Task to carry out: All of the data that follows should be retyped exactly, please, except the pictures.

Data block:
────────────────────────────────────────
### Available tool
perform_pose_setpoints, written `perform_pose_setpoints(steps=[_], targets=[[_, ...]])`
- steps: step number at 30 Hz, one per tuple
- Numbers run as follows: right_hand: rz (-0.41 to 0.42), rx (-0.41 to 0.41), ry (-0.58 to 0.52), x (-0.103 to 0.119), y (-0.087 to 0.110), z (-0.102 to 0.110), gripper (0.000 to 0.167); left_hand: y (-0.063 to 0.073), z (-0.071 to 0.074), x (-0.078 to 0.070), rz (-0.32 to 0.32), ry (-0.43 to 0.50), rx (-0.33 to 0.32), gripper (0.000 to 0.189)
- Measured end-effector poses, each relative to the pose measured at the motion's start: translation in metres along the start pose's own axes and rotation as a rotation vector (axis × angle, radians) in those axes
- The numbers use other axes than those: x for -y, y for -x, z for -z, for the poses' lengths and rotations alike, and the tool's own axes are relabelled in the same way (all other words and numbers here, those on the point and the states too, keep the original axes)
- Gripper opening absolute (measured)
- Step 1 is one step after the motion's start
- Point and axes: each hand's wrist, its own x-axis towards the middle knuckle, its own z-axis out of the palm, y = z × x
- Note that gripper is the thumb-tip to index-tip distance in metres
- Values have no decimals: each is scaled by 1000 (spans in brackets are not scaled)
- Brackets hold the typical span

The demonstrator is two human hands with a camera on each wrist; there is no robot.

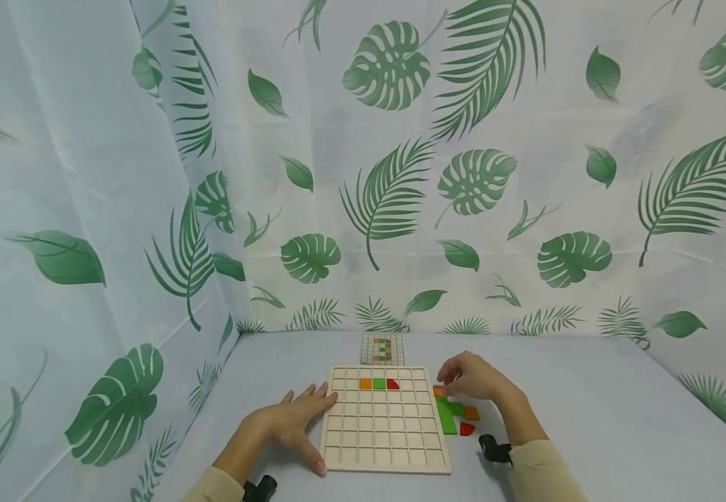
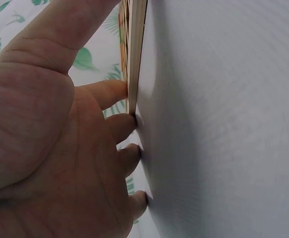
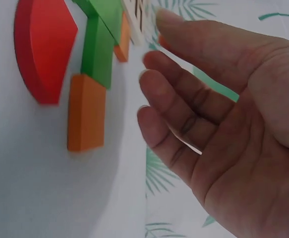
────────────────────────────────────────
Problem solution:
### Available tool
perform_pose_setpoints, written `perform_pose_setpoints(steps=[_], targets=[[_, ...]])`
- steps: step number at 30 Hz, one per tuple
- Numbers run as follows: right_hand: rz (-0.41 to 0.42), rx (-0.41 to 0.41), ry (-0.58 to 0.52), x (-0.103 to 0.119), y (-0.087 to 0.110), z (-0.102 to 0.110), gripper (0.000 to 0.167); left_hand: y (-0.063 to 0.073), z (-0.071 to 0.074), x (-0.078 to 0.070), rz (-0.32 to 0.32), ry (-0.43 to 0.50), rx (-0.33 to 0.32), gripper (0.000 to 0.189)
- Measured end-effector poses, each relative to the pose measured at the motion's start: translation in metres along the start pose's own axes and rotation as a rotation vector (axis × angle, radians) in those axes
- The numbers use other axes than those: x for -y, y for -x, z for -z, for the poses' lengths and rotations alike, and the tool's own axes are relabelled in the same way (all other words and numbers here, those on the point and the states too, keep the original axes)
- Gripper opening absolute (measured)
- Step 1 is one step after the motion's start
- Point and axes: each hand's wrist, its own x-axis towards the middle knuckle, its own z-axis out of the palm, y = z × x
- Note that gripper is the thumb-tip to index-tip distance in metres
- Values have no decimals: each is scaled by 1000 (spans in brackets are not scaled)
- Brackets hold the typical span

The demonstrator is two human hands with a camera on each wrist; there is no robot.

Nothing else is needed for this exercise.